Nel 2026, nei ristoranti italiani torna in primo piano la cucina delle salse, non più viste come semplice “copertura”, ma come struttura tecnica fondamentale del piatto. Fondi, riduzioni, emulsioni, salse leggere e cremosità vegetali diventano strumenti essenziali per unire ingredienti, dare continuità e costruire profondità gustativa senza perdere pulizia.
Dopo anni segnati da impiattamenti minimal e componenti separate, la salsa torna a essere l’elemento che lega tutto, creando armonia e identità. Molti chef riscoprono gesti classici della cucina italiana: sughi tirati, intingoli, riduzioni di carne, salse al vino, ma anche brodi concentrati e fondi vegetali moderni. La tecnica oggi è più precisa, con temperature controllate, estrazioni più pulite e uso più misurato dei grassi.

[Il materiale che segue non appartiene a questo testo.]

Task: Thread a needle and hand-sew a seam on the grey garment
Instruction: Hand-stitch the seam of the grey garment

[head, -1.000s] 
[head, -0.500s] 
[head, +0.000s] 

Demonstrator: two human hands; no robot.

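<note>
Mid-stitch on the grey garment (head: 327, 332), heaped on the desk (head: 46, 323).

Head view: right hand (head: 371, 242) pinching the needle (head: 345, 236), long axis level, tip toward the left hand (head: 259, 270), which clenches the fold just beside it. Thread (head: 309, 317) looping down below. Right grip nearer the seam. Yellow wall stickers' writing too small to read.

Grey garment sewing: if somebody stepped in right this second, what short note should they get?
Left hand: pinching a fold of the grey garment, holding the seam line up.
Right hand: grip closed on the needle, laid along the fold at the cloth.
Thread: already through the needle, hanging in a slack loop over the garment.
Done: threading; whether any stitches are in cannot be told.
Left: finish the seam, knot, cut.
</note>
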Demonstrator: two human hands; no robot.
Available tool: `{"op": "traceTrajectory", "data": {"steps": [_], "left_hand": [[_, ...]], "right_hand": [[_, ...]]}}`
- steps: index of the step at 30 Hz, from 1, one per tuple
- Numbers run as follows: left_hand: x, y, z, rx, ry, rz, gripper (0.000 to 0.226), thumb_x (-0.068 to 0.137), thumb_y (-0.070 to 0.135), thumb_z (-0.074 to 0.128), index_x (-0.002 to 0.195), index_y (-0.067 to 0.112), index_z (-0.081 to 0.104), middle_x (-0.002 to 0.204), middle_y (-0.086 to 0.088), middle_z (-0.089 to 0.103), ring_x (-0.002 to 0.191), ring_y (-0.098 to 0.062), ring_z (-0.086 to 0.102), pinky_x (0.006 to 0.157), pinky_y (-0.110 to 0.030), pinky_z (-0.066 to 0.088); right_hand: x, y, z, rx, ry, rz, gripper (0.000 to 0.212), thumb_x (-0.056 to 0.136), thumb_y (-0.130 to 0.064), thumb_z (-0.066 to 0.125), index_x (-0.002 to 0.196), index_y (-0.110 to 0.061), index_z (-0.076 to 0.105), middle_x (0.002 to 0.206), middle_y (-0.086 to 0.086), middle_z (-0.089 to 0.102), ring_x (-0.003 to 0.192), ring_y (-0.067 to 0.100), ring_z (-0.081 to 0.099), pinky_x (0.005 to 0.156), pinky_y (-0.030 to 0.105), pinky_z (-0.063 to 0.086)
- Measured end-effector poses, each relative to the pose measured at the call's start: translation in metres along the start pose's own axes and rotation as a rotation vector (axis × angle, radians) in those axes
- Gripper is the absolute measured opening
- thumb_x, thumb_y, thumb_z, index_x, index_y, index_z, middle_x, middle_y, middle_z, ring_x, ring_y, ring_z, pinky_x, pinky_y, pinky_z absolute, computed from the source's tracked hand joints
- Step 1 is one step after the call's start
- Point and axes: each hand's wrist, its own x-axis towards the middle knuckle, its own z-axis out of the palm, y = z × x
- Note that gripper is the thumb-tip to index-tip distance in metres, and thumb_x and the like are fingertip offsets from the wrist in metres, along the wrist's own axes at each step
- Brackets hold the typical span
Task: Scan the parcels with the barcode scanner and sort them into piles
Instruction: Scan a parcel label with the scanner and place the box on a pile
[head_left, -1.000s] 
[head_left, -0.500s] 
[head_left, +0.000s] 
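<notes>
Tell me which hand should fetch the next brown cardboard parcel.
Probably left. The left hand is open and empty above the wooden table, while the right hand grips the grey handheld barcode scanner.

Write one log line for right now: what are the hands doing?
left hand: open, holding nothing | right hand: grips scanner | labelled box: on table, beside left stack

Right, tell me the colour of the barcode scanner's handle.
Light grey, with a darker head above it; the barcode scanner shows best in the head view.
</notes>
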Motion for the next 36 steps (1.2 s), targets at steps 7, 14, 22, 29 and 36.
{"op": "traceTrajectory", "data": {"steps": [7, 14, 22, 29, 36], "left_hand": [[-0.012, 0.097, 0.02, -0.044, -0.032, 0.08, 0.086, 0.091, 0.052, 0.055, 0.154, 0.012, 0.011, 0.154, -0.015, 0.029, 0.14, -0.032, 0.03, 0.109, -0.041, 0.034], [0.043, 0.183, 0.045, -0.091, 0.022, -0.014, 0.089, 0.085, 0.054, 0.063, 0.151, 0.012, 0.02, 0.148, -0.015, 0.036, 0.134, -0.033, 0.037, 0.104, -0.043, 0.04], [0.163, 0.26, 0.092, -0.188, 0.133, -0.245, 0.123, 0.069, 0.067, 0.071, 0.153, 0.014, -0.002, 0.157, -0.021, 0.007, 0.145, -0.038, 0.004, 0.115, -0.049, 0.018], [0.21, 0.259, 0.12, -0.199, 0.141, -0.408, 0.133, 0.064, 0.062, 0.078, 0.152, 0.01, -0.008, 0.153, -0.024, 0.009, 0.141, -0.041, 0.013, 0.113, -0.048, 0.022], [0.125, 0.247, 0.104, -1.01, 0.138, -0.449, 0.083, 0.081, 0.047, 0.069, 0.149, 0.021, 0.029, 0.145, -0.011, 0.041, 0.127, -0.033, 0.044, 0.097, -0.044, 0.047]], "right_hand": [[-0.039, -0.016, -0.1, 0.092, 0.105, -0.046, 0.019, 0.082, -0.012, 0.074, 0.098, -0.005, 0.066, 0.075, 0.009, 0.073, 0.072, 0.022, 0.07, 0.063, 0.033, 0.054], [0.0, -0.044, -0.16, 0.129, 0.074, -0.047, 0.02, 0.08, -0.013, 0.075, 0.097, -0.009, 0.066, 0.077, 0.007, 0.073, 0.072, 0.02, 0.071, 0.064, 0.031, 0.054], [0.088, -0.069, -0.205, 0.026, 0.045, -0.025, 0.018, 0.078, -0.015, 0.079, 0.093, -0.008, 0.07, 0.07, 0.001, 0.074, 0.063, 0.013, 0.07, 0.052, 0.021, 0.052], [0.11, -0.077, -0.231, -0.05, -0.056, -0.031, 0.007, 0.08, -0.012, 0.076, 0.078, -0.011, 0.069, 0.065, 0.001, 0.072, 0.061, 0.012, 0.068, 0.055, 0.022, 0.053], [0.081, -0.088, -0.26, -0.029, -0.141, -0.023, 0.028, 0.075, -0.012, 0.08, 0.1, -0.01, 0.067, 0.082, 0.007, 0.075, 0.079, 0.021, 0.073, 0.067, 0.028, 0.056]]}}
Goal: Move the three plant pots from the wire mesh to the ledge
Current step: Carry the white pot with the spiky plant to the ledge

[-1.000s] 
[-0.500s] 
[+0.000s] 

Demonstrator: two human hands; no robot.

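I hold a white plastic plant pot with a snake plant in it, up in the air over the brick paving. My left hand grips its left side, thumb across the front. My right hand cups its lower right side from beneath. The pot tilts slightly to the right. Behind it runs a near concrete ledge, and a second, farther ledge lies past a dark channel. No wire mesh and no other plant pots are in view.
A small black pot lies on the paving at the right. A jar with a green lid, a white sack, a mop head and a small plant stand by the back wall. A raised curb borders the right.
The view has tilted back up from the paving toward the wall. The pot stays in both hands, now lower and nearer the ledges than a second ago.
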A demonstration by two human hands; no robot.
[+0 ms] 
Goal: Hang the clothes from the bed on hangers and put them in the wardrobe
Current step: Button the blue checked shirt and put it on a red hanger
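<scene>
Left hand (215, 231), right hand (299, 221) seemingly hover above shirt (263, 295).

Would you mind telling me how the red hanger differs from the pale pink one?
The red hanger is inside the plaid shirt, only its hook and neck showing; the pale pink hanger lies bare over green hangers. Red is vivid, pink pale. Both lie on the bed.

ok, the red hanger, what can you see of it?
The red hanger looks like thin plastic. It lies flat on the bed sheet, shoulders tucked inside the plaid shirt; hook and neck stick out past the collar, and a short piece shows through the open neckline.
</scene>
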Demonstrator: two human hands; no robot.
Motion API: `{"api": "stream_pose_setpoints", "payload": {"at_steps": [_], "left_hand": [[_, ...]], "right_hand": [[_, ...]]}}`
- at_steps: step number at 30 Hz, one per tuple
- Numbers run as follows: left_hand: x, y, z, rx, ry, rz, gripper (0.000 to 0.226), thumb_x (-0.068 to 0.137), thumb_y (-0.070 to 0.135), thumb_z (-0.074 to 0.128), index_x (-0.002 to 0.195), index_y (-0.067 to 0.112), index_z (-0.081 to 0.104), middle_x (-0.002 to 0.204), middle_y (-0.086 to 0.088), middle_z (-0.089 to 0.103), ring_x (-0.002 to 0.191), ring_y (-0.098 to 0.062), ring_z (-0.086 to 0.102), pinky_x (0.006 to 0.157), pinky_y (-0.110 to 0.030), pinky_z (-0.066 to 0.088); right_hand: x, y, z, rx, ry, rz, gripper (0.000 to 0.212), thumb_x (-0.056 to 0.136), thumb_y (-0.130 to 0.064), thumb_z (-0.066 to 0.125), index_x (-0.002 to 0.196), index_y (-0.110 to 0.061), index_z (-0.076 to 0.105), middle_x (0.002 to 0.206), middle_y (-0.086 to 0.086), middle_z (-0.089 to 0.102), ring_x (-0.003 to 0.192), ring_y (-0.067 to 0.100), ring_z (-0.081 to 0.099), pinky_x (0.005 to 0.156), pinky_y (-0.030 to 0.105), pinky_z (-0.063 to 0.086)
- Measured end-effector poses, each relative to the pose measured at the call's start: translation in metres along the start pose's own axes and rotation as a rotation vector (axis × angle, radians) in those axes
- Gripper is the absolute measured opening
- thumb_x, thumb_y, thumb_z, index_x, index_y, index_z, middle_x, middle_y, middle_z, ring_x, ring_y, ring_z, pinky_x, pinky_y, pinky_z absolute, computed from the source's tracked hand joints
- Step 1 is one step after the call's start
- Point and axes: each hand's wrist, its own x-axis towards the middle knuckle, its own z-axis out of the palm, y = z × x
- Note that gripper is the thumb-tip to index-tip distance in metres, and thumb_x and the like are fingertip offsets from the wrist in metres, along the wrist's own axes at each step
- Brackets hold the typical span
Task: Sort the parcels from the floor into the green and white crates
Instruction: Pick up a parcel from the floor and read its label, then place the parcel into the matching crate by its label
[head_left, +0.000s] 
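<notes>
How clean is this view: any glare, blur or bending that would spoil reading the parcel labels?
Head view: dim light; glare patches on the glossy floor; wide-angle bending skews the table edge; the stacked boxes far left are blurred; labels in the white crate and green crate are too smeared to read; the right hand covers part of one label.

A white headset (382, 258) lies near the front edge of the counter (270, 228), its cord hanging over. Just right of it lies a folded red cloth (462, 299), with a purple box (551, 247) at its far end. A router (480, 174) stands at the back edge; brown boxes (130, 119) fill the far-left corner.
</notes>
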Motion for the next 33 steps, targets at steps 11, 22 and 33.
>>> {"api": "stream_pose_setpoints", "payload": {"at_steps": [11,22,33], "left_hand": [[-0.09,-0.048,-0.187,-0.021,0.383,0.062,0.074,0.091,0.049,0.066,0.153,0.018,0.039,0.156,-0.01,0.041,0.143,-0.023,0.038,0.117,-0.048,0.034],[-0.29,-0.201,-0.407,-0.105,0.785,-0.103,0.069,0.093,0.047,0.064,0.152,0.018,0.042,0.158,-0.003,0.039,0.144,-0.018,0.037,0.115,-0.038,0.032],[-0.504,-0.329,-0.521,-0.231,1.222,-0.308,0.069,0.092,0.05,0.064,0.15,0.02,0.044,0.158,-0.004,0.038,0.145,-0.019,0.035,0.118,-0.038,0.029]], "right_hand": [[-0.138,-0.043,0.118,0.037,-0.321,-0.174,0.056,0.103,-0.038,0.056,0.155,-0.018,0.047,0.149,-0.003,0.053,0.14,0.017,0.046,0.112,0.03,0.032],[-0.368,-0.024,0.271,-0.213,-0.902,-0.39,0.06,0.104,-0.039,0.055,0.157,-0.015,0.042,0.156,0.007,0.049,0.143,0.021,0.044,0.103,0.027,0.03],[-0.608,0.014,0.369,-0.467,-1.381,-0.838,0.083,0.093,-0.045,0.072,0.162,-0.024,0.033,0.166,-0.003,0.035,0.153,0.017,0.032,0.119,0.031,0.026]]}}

Il punto centrale è la coerenza: la salsa non è effetto scenico, ma scelta narrativa. Può raccontare una stagione, una regione o una filosofia basata sulla sostanza. Cresce anche l’interesse per salse più digeribili e “pulite”, con meno farine e addensanti pesanti e più equilibrio naturale ottenuto tramite riduzioni e lavorazioni accurate.
Nel 2026 la cucina delle salse diventa un segnale di maturità tecnica: non nostalgia, ma competenza e controllo. Un dettaglio spesso invisibile, ma decisivo, dove tradizione e contemporaneità si incontrano.